**Exercise instructions:** Would you return the listing exactly as written, apart from its pictures?

+---+

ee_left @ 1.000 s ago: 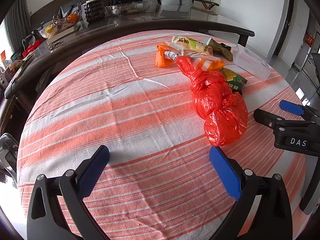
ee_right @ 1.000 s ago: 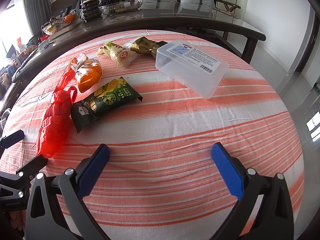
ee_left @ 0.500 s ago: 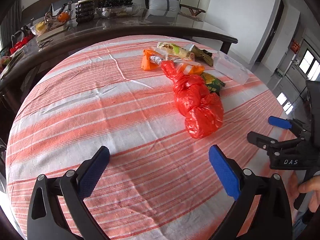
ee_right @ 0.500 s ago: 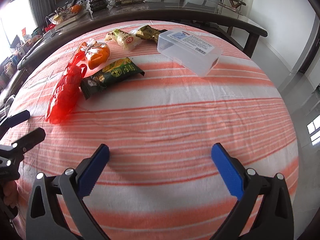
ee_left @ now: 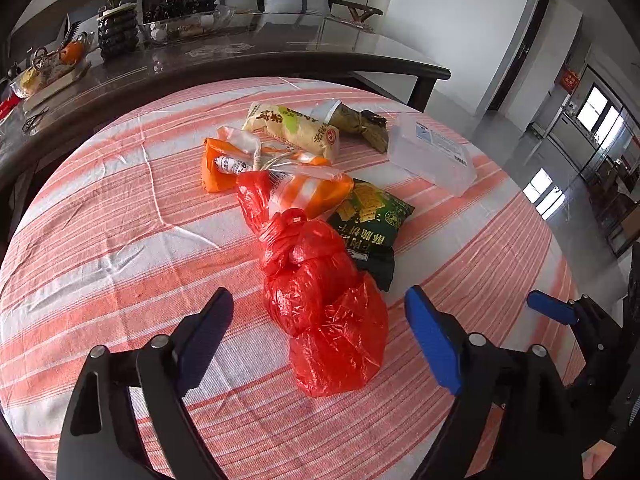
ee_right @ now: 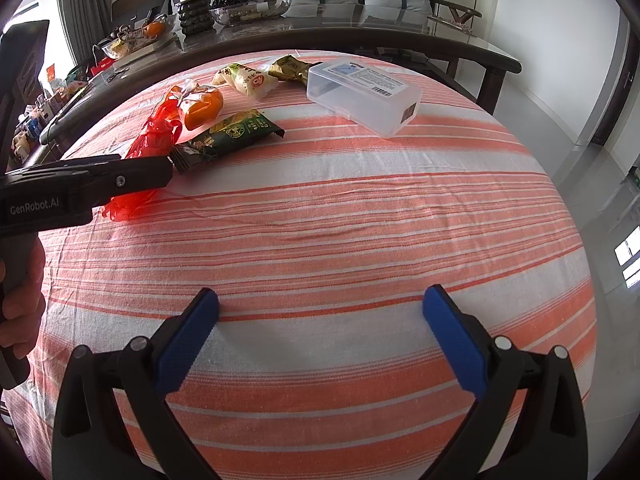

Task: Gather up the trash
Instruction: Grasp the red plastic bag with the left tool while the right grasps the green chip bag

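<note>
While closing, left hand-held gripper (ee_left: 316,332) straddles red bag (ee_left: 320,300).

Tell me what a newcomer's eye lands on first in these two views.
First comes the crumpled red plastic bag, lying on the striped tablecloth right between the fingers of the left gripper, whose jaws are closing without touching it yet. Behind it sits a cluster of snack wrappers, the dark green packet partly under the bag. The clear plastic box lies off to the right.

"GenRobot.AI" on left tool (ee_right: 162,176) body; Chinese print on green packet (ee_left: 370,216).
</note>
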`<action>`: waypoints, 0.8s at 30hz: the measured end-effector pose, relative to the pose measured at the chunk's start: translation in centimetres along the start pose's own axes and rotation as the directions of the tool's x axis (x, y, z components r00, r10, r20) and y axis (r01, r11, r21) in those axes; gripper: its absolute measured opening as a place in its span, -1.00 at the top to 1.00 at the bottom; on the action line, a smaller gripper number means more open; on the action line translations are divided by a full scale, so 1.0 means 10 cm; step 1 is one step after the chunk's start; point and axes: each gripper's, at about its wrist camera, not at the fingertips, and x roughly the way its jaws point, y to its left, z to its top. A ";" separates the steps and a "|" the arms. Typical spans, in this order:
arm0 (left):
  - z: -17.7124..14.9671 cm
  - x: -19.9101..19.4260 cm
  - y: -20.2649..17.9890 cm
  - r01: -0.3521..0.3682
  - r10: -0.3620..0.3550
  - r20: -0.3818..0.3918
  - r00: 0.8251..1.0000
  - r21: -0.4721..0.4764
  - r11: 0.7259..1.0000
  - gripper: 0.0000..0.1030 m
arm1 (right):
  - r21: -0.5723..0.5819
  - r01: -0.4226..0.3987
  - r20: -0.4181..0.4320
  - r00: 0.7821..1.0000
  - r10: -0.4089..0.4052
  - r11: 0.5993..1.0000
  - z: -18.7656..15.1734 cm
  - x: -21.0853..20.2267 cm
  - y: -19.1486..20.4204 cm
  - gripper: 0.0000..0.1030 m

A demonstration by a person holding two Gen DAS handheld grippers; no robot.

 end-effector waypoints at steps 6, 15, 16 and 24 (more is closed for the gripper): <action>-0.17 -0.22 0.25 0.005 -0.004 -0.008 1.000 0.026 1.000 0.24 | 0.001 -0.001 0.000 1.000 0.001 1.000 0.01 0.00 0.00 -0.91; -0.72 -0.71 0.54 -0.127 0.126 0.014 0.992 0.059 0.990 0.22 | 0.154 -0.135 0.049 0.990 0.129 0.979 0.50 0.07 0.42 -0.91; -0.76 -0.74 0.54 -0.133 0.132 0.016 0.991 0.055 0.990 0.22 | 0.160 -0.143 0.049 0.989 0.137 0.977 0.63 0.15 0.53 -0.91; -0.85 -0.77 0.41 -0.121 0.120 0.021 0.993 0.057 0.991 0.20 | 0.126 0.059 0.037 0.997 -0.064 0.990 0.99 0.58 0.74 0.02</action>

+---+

**Exercise solution:**
ee_left @ 1.000 s ago: 
ee_right @ 1.000 s ago: 
ee_left @ 0.500 s ago: 
ee_right @ 0.500 s ago: 
ee_left @ now: 
ee_right @ now: 

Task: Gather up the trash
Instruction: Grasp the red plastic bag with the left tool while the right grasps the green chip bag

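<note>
While closing, left hand-held gripper (ee_left: 316,332) straddles red bag (ee_left: 320,300).

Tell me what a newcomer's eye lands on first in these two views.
First comes the crumpled red plastic bag, lying on the striped tablecloth right between the fingers of the left gripper, whose jaws are closing without touching it yet. Behind it sits a cluster of snack wrappers, the dark green packet partly under the bag. The clear plastic box lies off to the right.

"GenRobot.AI" on left tool (ee_right: 162,176) body; Chinese print on green packet (ee_left: 370,216).
</note>
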`<action>`: waypoints, 0.8s at 30hz: the measured end-effector pose, relative to the pose measured at the chunk's start: translation in centimetres along the start pose's own axes and rotation as the directions of the tool's x axis (x, y, z components r00, r10, r20) and y axis (r01, r11, r21) in those axes; gripper: its absolute measured opening as a place in its span, -1.00 at the top to 1.00 at the bottom; on the action line, a smaller gripper number means more open; on the action line translations are divided by a full scale, so 1.0 means 10 cm; step 1 is one step after the chunk's start; point and axes: each gripper's, at about its wrist camera, not at the fingertips, and x roughly the way its jaws point, y to its left, z to its top. A ";" separates the steps and a "|" the arms. Typical spans, in this order:
arm0 (left):
  - z: -17.7124..14.9671 cm
  - x: -19.9101..19.4260 cm
  - y: -20.2649..17.9890 cm
  - r01: -0.3521..0.3682
  - r10: -0.3620..0.3550
  - r20: -0.3818..0.3918
  - r00: 0.8251..1.0000
  - r21: -0.4721..0.4764
  - r11: 0.7259..1.0000
  - gripper: 0.0000..0.1030 m
arm1 (right):
  - r21: -0.5723..0.5819
  - r01: -0.4226..0.3987
  - r20: -0.4181..0.4320
  - r00: 0.7821..1.0000
  - r10: -0.4089..0.4052
  - r11: 0.5993..1.0000
  - z: -18.7656..15.1734 cm
  - x: -21.0853..20.2267 cm
  - y: -19.1486..20.4204 cm
  - gripper: 0.0000..0.1030 m

A demonstration by a person holding two Gen DAS handheld grippers; no robot.

 end-effector waypoints at steps 6, 15, 16 and 24 (more is closed for the gripper): <action>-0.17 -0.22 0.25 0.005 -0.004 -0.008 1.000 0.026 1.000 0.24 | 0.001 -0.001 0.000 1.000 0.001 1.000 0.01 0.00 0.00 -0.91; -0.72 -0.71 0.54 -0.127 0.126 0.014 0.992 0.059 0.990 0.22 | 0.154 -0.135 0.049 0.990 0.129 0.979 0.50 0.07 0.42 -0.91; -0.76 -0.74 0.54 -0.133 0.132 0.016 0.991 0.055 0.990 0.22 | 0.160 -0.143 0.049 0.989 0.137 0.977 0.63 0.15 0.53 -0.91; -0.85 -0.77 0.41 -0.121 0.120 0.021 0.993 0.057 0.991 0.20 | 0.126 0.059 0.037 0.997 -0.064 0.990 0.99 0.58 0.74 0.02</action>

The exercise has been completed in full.